*WHAT IS REQUIRED*
If a line in the data contains "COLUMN", copy it out.

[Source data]
■ ■ ■ ■ ■ ■ ■

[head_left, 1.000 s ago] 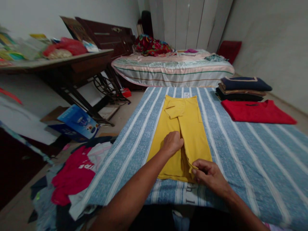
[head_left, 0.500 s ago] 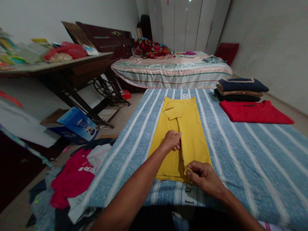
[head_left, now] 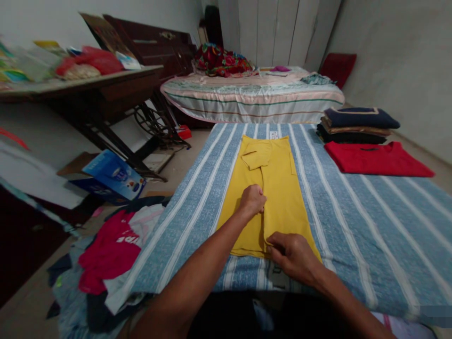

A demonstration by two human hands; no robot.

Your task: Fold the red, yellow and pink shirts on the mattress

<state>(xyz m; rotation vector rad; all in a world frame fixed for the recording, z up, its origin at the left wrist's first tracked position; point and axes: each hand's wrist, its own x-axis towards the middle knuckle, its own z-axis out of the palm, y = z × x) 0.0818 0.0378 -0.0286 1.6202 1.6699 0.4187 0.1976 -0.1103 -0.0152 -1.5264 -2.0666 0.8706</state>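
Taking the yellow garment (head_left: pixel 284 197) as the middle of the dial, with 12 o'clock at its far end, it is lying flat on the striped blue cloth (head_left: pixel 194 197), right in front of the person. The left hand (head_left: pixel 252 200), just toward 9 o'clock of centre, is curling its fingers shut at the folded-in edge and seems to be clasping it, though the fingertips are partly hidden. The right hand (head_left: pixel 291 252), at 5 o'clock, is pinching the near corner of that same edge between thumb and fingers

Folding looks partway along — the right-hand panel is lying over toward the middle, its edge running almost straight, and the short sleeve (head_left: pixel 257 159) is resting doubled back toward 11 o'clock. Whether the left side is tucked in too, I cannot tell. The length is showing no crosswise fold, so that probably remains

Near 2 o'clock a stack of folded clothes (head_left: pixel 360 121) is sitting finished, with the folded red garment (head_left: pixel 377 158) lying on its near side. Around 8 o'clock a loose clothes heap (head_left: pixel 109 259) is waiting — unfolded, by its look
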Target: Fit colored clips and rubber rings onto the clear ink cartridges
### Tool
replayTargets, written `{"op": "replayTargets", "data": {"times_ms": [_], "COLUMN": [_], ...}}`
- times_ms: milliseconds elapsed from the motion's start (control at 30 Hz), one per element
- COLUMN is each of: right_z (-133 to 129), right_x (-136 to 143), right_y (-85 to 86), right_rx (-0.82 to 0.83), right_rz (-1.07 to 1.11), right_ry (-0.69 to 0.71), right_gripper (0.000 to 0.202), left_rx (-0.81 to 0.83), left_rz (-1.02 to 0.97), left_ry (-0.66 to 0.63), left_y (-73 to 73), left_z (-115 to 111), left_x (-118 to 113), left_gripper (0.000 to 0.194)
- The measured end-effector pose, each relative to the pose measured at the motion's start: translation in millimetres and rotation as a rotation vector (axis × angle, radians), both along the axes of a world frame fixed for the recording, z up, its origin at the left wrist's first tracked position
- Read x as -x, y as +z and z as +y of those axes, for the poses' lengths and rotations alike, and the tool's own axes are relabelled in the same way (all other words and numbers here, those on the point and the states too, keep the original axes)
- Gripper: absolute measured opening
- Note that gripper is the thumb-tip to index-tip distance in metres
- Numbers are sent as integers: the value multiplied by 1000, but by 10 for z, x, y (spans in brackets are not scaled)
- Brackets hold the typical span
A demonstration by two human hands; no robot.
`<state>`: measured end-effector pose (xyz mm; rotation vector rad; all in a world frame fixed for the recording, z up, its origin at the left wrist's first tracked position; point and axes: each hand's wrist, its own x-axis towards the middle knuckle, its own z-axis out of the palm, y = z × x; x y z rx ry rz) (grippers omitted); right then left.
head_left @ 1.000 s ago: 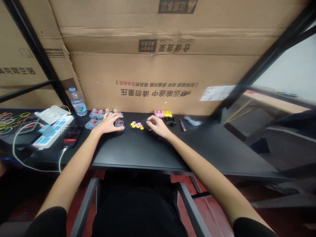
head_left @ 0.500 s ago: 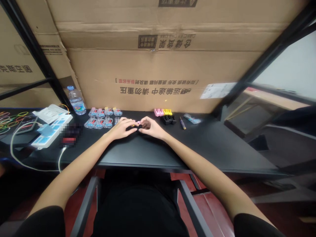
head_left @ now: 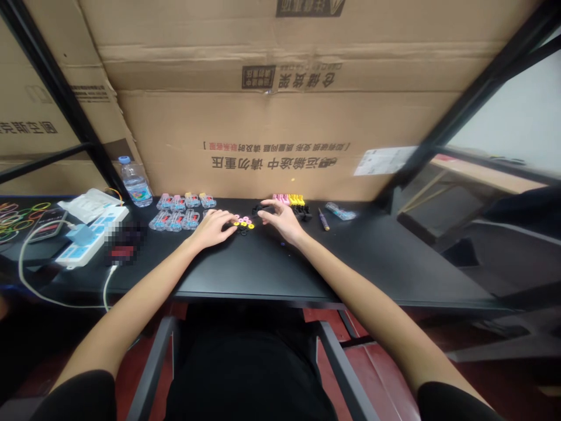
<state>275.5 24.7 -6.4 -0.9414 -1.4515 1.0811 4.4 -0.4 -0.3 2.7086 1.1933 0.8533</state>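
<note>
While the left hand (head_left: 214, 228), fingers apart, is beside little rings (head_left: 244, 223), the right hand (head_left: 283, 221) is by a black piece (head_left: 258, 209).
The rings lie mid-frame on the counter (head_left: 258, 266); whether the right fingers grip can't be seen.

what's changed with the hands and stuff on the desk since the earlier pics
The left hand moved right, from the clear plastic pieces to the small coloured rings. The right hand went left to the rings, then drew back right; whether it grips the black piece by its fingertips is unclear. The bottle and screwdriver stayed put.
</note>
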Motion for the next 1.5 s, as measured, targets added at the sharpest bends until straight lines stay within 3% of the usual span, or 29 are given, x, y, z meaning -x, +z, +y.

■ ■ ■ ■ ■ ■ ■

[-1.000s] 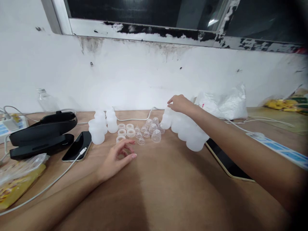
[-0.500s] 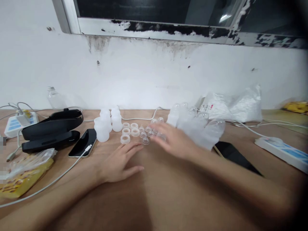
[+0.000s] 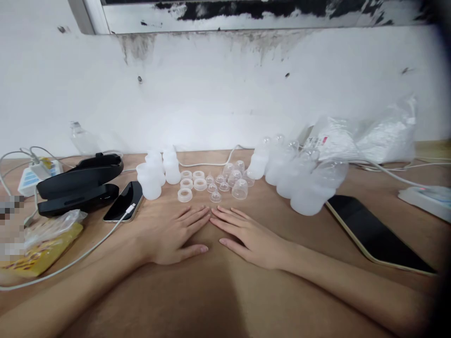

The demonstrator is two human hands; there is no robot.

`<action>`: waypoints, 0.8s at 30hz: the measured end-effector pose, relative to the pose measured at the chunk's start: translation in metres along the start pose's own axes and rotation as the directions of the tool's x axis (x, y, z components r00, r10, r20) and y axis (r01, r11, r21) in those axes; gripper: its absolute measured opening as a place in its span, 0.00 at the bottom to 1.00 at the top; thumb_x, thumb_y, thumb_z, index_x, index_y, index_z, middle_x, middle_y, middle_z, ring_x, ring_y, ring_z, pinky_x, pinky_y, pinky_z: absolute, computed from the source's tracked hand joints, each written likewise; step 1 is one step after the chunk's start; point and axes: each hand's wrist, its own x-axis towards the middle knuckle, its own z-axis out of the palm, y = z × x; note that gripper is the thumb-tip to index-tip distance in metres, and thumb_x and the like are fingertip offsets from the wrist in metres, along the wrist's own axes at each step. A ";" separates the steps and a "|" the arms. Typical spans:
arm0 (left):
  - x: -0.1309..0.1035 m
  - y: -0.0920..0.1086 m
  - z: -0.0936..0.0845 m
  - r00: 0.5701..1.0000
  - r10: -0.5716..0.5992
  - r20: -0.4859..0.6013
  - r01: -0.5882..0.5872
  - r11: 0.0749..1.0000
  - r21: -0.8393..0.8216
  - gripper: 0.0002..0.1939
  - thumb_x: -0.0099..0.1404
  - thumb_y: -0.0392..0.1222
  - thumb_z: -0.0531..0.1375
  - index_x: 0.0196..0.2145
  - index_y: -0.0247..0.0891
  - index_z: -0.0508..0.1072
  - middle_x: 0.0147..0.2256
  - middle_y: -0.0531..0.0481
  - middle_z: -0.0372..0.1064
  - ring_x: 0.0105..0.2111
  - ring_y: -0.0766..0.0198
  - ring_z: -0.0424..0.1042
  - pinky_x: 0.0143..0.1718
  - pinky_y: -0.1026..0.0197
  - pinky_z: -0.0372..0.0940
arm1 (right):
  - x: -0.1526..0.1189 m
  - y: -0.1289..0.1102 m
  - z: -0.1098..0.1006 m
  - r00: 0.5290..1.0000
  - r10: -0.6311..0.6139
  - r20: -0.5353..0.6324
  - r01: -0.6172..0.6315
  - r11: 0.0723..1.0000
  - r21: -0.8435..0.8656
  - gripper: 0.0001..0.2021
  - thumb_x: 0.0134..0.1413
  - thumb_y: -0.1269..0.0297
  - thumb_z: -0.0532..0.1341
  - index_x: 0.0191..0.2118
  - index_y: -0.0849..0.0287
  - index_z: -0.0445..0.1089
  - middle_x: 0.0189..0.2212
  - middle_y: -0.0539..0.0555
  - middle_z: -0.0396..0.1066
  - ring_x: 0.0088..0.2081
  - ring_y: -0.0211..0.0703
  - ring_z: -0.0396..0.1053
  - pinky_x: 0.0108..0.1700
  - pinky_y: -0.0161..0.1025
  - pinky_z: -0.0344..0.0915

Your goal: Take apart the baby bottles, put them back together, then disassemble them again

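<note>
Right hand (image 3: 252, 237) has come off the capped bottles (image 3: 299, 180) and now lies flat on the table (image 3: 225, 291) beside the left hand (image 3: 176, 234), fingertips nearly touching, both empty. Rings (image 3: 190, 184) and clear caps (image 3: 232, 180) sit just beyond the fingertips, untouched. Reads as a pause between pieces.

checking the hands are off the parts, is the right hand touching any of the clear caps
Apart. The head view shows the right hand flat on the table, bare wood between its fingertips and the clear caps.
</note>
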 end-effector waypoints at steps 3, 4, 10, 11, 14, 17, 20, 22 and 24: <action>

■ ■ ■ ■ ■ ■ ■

*RESULT FOR THIS TASK*
replayTargets, written `{"op": "replayTargets", "data": {"times_ms": [_], "COLUMN": [_], ...}}`
- COLUMN is each of: right_z (-133 to 129), right_x (-136 to 143), right_y (-85 to 86), right_rx (-0.82 to 0.83), right_rz (-1.07 to 1.11), right_ry (-0.69 to 0.71), right_gripper (0.000 to 0.202), left_rx (-0.81 to 0.83), left_rz (-1.02 to 0.97), left_ry (-0.66 to 0.63), left_y (-73 to 73), left_z (-115 to 111), left_x (-118 to 113), left_gripper (0.000 to 0.194)

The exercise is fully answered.